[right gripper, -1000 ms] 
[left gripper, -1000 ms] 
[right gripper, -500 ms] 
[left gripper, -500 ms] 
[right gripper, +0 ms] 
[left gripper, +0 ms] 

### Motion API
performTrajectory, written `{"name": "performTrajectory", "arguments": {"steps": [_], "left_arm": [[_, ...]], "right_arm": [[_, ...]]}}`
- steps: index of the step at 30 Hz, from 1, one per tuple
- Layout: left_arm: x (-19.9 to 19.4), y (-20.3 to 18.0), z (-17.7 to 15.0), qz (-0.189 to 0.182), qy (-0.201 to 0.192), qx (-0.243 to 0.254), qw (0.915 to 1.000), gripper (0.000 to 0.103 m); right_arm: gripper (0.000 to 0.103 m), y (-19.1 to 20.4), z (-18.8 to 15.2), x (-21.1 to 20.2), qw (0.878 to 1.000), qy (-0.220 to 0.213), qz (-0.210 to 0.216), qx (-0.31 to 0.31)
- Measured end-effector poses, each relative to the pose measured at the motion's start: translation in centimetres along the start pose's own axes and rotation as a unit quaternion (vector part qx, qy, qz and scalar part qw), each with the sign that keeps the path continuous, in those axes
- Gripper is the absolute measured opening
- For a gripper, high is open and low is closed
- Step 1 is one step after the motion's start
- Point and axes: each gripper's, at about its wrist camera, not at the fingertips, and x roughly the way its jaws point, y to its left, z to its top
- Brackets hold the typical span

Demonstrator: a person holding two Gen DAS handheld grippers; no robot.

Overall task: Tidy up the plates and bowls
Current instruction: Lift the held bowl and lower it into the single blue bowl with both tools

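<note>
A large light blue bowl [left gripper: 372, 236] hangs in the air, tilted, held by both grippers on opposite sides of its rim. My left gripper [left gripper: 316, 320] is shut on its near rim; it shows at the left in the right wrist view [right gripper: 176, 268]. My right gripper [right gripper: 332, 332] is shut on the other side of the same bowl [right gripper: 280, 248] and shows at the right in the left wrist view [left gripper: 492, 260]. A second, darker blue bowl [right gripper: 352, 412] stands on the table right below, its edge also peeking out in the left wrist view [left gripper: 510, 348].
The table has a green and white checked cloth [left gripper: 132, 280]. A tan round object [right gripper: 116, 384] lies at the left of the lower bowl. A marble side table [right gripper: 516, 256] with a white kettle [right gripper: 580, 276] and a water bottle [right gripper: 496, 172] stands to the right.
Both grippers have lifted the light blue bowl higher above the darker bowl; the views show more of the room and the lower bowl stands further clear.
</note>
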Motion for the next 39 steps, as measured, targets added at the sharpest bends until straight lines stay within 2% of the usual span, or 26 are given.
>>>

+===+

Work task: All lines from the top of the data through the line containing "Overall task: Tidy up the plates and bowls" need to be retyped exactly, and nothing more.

Result of this exercise:
[right gripper, -1000 ms] 
[left gripper, -1000 ms] 
[right gripper, -500 ms] 
[left gripper, -500 ms] 
[right gripper, +0 ms] 
[left gripper, +0 ms] 

### Motion API
performTrajectory, written `{"name": "performTrajectory", "arguments": {"steps": [_], "left_arm": [[_, ...]], "right_arm": [[_, ...]]}}`
- steps: index of the step at 30 Hz, from 1, one per tuple
- Layout: left_arm: x (-19.9 to 19.4), y (-20.3 to 18.0), z (-17.7 to 15.0), qz (-0.189 to 0.182), qy (-0.201 to 0.192), qx (-0.243 to 0.254), qw (0.915 to 1.000), gripper (0.000 to 0.103 m); right_arm: gripper (0.000 to 0.103 m), y (-19.1 to 20.4), z (-18.8 to 15.2), x (-21.1 to 20.2), qw (0.878 to 1.000), qy (-0.220 to 0.213), qz (-0.210 to 0.216), qx (-0.31 to 0.31)
- Measured end-effector poses, each relative to the pose measured at the motion's start: translation in centimetres along the start pose's own axes and rotation as a unit quaternion (vector part qx, qy, qz and scalar part qw), each with the sign that keeps the path continuous, in those axes
- Gripper is the absolute measured opening
- For a gripper, high is open and low is closed
- Step 1 is one step after the motion's start
- Point and axes: each gripper's, at about its wrist camera, not at the fingertips, and x roughly the way its jaws point, y to its left, z to its top
- Brackets hold the typical span

Demonstrator: a person holding two Gen DAS handheld grippers; no robot.

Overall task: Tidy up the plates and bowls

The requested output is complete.